Each line in the listing below that includes "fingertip" should be counted; give the total and nothing more.
• • • • •
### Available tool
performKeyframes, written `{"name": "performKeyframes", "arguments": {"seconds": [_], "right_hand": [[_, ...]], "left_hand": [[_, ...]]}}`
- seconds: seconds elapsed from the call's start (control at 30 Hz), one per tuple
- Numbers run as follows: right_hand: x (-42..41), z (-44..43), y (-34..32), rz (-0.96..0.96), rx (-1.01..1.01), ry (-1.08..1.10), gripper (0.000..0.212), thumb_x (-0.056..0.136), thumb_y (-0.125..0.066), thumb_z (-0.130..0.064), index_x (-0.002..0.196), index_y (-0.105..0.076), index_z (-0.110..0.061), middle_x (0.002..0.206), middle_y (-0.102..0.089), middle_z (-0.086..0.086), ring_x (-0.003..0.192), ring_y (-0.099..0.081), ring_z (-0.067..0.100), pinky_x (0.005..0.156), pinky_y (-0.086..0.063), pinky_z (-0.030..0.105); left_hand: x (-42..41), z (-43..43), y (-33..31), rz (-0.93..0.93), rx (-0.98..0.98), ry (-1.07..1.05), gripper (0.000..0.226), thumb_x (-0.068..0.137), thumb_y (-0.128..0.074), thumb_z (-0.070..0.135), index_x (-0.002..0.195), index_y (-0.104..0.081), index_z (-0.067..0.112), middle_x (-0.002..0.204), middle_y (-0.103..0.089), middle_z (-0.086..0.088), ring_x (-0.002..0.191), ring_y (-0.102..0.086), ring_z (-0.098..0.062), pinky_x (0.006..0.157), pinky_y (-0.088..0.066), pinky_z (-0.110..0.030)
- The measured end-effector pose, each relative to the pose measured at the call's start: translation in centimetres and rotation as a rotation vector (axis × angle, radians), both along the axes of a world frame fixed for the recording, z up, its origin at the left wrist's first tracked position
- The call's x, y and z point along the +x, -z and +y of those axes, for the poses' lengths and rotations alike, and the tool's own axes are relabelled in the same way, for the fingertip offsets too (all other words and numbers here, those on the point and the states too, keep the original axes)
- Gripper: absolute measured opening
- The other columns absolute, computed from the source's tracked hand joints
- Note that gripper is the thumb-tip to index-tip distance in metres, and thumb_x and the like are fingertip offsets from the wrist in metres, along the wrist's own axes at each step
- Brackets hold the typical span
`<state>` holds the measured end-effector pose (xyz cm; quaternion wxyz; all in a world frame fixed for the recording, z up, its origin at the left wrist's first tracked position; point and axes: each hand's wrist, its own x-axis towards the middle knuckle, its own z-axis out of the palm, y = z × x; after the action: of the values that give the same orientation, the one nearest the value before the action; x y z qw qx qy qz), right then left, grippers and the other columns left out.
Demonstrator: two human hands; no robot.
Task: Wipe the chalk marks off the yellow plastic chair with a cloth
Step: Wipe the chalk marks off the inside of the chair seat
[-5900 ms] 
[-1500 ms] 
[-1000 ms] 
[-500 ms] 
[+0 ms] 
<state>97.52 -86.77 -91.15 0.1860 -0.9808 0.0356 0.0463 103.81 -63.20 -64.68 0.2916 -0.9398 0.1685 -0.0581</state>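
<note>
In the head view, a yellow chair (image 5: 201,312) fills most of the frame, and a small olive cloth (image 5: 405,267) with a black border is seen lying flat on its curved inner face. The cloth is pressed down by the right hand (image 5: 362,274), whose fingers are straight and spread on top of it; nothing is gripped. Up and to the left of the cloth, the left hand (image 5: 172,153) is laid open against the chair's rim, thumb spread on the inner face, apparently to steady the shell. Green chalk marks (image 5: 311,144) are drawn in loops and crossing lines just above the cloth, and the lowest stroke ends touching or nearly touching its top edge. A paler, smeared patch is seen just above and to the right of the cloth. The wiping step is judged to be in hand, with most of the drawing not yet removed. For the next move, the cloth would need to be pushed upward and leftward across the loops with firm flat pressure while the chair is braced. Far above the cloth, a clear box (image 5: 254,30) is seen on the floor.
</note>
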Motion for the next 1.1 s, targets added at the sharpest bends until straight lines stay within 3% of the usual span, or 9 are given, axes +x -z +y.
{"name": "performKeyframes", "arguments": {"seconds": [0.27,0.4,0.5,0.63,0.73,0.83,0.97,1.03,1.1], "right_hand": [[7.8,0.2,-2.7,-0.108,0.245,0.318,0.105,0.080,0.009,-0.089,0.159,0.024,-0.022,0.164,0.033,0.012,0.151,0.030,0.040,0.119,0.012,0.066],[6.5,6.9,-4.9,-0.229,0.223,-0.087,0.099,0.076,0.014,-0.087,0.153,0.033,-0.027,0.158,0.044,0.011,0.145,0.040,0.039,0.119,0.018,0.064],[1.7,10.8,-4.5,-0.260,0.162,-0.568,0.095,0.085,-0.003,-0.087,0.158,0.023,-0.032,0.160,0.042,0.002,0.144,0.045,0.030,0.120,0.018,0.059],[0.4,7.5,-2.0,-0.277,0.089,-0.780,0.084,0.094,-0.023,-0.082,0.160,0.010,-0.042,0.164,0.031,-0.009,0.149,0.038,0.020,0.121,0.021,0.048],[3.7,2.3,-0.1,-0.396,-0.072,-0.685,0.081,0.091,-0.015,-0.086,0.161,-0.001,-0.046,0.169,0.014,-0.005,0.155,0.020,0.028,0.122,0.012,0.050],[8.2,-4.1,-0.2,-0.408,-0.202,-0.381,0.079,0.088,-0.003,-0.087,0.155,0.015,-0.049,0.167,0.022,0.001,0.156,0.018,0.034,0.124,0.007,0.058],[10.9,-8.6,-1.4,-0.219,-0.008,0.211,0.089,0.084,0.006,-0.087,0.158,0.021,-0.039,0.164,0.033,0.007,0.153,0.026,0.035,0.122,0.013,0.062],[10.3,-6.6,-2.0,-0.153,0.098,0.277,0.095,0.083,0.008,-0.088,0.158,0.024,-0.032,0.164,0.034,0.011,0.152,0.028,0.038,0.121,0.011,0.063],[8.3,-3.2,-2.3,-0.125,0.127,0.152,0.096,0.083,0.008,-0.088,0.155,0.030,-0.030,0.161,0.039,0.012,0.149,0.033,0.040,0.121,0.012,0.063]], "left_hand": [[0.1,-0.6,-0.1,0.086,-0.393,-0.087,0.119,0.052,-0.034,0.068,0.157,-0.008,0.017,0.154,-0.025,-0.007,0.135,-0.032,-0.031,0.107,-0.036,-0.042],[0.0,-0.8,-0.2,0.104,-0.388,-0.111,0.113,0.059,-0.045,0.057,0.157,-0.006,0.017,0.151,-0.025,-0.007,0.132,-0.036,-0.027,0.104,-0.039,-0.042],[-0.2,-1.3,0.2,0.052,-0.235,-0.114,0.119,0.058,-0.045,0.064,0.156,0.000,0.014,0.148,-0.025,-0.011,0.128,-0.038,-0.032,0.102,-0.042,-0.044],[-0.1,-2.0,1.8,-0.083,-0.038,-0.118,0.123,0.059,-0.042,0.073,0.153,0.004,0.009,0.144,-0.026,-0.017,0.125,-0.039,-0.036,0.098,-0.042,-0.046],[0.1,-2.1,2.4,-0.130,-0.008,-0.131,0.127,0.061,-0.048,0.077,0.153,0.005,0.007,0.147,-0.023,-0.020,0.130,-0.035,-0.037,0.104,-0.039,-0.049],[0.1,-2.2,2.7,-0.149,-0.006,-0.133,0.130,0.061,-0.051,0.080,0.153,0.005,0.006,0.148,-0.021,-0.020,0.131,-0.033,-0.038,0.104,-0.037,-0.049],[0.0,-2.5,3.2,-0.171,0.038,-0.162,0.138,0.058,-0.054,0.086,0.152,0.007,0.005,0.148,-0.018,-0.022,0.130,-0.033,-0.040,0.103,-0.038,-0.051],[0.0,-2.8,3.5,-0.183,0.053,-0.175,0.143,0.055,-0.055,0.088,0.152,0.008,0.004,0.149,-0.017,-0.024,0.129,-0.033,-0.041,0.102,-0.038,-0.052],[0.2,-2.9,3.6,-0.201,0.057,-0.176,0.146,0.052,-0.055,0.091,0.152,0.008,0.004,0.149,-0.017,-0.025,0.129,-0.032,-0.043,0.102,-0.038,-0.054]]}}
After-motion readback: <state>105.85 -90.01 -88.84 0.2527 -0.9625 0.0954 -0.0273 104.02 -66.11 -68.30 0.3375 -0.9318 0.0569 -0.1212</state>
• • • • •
[YOUR RESPONSE]: 2